Modern SSDs are an engineering marvel. Despite being housed next to the huge hot-burping graphics card of the gaming Pc, they are very fast and very reliable. However, as with all silicon-based chips, there is a limit to the temperature at which they can run before they lose data or fail completely. However, 2 teams of researchers have developed a type of flash memory that can hold data at temperatures that make Venus' afternoons look cooler compared.
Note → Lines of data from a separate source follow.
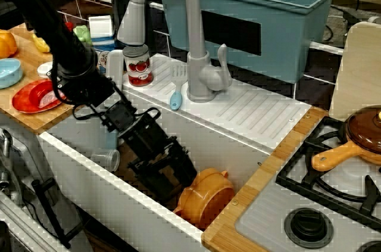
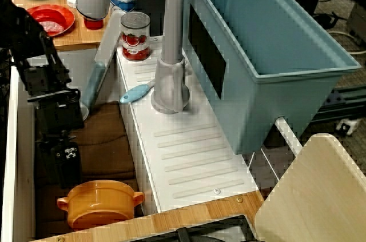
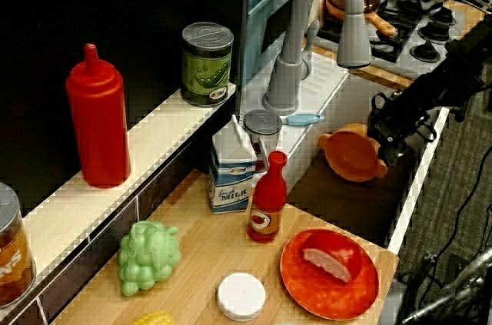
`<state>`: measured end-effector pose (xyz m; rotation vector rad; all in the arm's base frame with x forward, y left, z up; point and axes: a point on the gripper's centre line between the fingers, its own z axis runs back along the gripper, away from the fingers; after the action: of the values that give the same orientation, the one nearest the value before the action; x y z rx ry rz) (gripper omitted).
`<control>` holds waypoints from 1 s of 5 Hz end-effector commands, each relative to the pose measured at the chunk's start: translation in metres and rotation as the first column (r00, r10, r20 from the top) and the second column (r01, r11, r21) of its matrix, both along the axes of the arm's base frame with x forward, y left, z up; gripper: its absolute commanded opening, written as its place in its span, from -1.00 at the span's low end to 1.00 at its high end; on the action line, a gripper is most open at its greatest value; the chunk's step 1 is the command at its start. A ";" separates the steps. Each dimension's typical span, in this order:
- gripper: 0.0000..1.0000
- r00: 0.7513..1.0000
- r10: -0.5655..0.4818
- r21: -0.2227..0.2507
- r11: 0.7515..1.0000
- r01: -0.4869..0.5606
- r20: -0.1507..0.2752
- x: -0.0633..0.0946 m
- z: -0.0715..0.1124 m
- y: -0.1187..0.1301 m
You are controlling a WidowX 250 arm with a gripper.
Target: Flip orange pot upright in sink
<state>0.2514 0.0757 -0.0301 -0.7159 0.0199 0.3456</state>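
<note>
One orange pot [image 1: 205, 197] lies tipped on its side in the sink [image 1: 196, 145], on the brown mat [image 2: 108, 139], beside one black gripper [image 1: 169, 174]; whether its jaws are apart I cannot tell. One faucet [image 1: 193, 37], one tomato can [image 1: 137, 65], one red plate [image 3: 329, 273] on the wooden counter [image 3: 192, 263].

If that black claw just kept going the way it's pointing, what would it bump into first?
Probably the orange pot in the sink. The claw points down along the basin toward it, with the pot right ahead. Depth is hard to judge; it might meet the brown mat first.
</note>
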 end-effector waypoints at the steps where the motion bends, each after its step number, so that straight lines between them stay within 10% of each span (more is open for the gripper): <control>1: 1.00 0.996 -0.047 0.029 0.999 0.045 0.072 0.021 0.024 0.001; 3: 1.00 0.963 -0.257 0.208 0.950 0.235 0.083 0.016 0.030 0.009; 5: 1.00 0.956 -0.284 0.209 0.942 0.264 0.069 0.011 0.021 0.006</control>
<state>0.2568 0.0789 -0.0206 -0.5467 0.0332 0.0595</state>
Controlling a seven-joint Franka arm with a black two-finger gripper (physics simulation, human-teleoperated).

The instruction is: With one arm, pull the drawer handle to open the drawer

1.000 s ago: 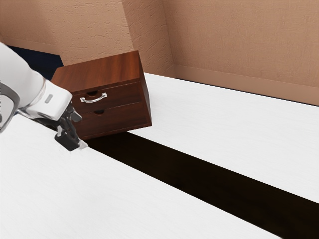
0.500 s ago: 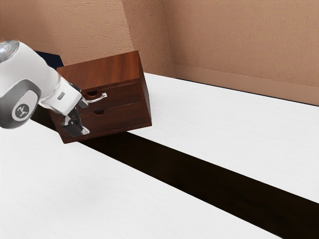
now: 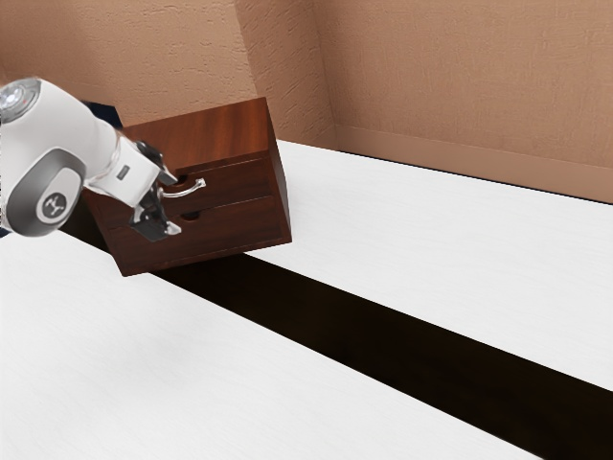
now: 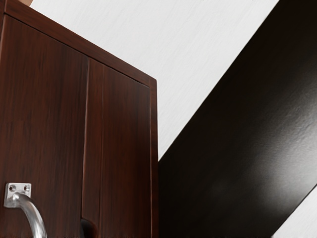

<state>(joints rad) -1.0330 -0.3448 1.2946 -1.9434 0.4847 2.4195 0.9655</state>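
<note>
The drawer handle (image 3: 182, 188) is a curved silver bar mounted across the front of the upper drawer (image 3: 235, 180), towards the exterior view's left side of that front. The upper drawer front sits flush with the front below it, so the drawer reads as closed. In the wrist view the handle (image 4: 27, 213) curves away from a square mounting plate (image 4: 17, 193) fixed with two screws.

The upper drawer belongs to a small dark wooden cabinet (image 3: 206, 129) with two drawers. The lower drawer (image 3: 235, 222) carries a small finger notch (image 3: 192, 215) at its top edge, just below the handle.

The claw (image 3: 158, 201) is positioned directly in front of the cabinet face, at the handle's end on the exterior view's left. It is released: the upper finger (image 3: 165, 171) stands just above that end of the handle, and the lower finger (image 3: 151, 228) stands well apart from it, over the lower drawer front. Neither view shows the handle being clamped. The white and grey arm (image 3: 57, 172) enters from the exterior view's left.

The cabinet rests on a white counter (image 3: 431, 240), turned at an angle to its edges. A black strip (image 3: 383, 335) runs diagonally across the counter from the foot of the cabinet towards the exterior view's lower right. A tan textured wall (image 3: 460, 67) stands behind the counter.
</note>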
Details of the study were published in the Nature journal (Via Interesting Engineering), but the University of Pennsylvania successfully summarized the findings for people without a PhD-level material science background. 2 research teams from the Graduate School of Engineering and Applied Sciences, led by Deep Jariwala and Roy Olsson, devoted months of work to finding the perfect thickness of ferroelectric aluminum nitride (AlScN) to use as a substrate for flash memory devices.

Everyday flash memory, such as USB drives, SD cards, and SSDs, of course, uses silicon, which has been pushed to levels unthinkable just 10 years ago. The best gaming SSDs hold multiple terabytes of data and can transfer thousands of megabytes in 1 second. They also last for years to write endurance levels in the petabyte region.

However, they have 1 significant failure — they are not very good at dealing with high temperatures. Above a certain temperature, silicon-based flash cells struggle to hold data, and even the best of them (used in the space industry, for example) fail at 200 degrees Celsius (392 degrees Fahrenheit).

So when Jariwala and Olsson's team used AlScN to create a flash memory that can withstand up to 600 degrees Celsius (1,112 degrees Fahrenheit), they had something special in their hands, and the thickness of the AlScN layer had to be just the right one, so it's not easy to get it right. I had no idea what was going on.

"If it is too thin, increased activity can promote diffusion and degrade the material. If it's too thick, there's the ferroelectric switching we were looking for...[s]o, my lab and Roy Olsson's lab worked together for many months to find the thickness of this Goldilocks

He also stated that "the crystal structure of AlScN also gives a more stable and strong bond between atoms, which is not only heat-resistant but also quite durable", making it ideal for use in extreme environments, not just those on the toast side. It is also ideal for use in a wide range of applications.

The obvious use of this type of material is for spacecraft landing on planets such as Venus, whose average surface temperature is 464 degrees Celsius (867 degrees Fahrenheit). You might think that this degree of heat will fry the flash memory cells as well as the silicon chips, and you'll be right.

In such cases, silicon carbide is used as a semiconductor material, Pradhan explains."It's not close to the processing power of a silicon processor, so you can't really do advanced processing such as AI or processing large amounts of data in high temperatures or harsh environments.

The toughness of this new material means that the memory is better integrated into the silicon carbide chip, which helps to improve performance.

However, there is no immediate application of this technology for gaming PCs, but research could lead to the development of volatile and nonvolatile memory chips that are even more heat resistant than current ones. This improves data retention in systems that generate large amounts of heat and eliminates the need to use the high-capacity, expensive heatsinks required for the latest PCIe5.0Ssd.